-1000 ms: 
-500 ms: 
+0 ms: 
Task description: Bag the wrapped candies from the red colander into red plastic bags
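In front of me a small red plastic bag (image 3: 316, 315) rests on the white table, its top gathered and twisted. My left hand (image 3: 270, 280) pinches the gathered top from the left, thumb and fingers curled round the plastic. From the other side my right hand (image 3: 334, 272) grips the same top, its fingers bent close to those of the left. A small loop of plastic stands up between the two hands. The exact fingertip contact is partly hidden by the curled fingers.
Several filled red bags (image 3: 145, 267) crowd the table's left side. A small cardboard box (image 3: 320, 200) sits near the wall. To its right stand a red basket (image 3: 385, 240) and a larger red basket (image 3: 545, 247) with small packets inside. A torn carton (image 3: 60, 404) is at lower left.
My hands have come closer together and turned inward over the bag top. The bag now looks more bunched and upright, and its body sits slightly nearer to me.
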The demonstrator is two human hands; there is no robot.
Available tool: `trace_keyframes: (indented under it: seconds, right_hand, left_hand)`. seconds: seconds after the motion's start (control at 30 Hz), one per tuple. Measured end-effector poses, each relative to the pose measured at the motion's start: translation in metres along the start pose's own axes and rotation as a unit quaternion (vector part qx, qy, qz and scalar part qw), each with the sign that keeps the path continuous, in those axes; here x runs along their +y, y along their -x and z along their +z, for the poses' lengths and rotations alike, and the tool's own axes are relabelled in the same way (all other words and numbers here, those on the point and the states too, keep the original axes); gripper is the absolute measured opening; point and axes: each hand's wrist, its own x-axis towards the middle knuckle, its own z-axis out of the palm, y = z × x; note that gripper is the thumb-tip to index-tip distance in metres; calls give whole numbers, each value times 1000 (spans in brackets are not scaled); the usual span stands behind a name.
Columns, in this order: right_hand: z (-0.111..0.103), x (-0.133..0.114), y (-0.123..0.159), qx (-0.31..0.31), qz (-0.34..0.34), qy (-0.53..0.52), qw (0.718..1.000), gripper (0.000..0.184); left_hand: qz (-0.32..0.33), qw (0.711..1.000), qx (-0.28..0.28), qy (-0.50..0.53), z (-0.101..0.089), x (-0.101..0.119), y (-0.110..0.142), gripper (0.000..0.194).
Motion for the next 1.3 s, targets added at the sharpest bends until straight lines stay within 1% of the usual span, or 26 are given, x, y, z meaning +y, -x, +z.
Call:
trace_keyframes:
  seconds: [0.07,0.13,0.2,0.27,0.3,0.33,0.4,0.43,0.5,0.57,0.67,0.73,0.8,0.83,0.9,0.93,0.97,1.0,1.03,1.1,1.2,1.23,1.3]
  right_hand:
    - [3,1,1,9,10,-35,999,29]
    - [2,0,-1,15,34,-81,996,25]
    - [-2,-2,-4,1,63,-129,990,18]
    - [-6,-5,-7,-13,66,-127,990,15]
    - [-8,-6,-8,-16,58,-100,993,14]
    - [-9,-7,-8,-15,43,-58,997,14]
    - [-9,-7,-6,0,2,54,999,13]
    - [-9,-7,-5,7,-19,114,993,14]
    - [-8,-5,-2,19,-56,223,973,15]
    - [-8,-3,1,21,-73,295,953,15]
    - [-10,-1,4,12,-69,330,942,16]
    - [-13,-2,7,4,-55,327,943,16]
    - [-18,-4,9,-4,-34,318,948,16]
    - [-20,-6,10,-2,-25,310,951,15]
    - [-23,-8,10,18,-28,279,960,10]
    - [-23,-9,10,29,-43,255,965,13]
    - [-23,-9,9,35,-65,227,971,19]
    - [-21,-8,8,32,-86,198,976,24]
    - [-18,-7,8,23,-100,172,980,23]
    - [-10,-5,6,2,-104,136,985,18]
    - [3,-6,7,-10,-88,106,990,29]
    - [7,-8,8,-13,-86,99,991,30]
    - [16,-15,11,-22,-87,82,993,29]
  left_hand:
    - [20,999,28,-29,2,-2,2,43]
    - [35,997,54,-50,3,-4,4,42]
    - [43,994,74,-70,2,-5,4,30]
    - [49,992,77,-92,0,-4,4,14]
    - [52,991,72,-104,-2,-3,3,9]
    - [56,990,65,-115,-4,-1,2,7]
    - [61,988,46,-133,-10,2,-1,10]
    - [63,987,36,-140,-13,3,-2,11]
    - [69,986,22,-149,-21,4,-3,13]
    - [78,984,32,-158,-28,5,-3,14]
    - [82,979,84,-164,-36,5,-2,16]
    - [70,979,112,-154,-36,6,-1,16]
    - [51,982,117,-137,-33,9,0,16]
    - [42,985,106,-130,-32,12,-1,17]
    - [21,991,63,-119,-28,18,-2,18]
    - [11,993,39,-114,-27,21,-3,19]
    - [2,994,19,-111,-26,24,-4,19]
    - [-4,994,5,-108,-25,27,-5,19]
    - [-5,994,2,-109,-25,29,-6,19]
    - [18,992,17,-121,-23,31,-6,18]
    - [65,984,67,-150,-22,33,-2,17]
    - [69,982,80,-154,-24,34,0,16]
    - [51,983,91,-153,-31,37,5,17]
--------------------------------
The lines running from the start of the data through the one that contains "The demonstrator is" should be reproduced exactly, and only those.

__RESULT FOR THIS EXERCISE__:
-1000 ms: 
-500 ms: 
+0 ms: 
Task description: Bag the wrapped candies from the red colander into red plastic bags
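In front of me a small red plastic bag (image 3: 316, 315) rests on the white table, its top gathered and twisted. My left hand (image 3: 270, 280) pinches the gathered top from the left, thumb and fingers curled round the plastic. From the other side my right hand (image 3: 334, 272) grips the same top, its fingers bent close to those of the left. A small loop of plastic stands up between the two hands. The exact fingertip contact is partly hidden by the curled fingers.
Several filled red bags (image 3: 145, 267) crowd the table's left side. A small cardboard box (image 3: 320, 200) sits near the wall. To its right stand a red basket (image 3: 385, 240) and a larger red basket (image 3: 545, 247) with small packets inside. A torn carton (image 3: 60, 404) is at lower left.
My hands have come closer together and turned inward over the bag top. The bag now looks more bunched and upright, and its body sits slightly nearer to me.
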The demonstrator is two human hands; there is no robot.

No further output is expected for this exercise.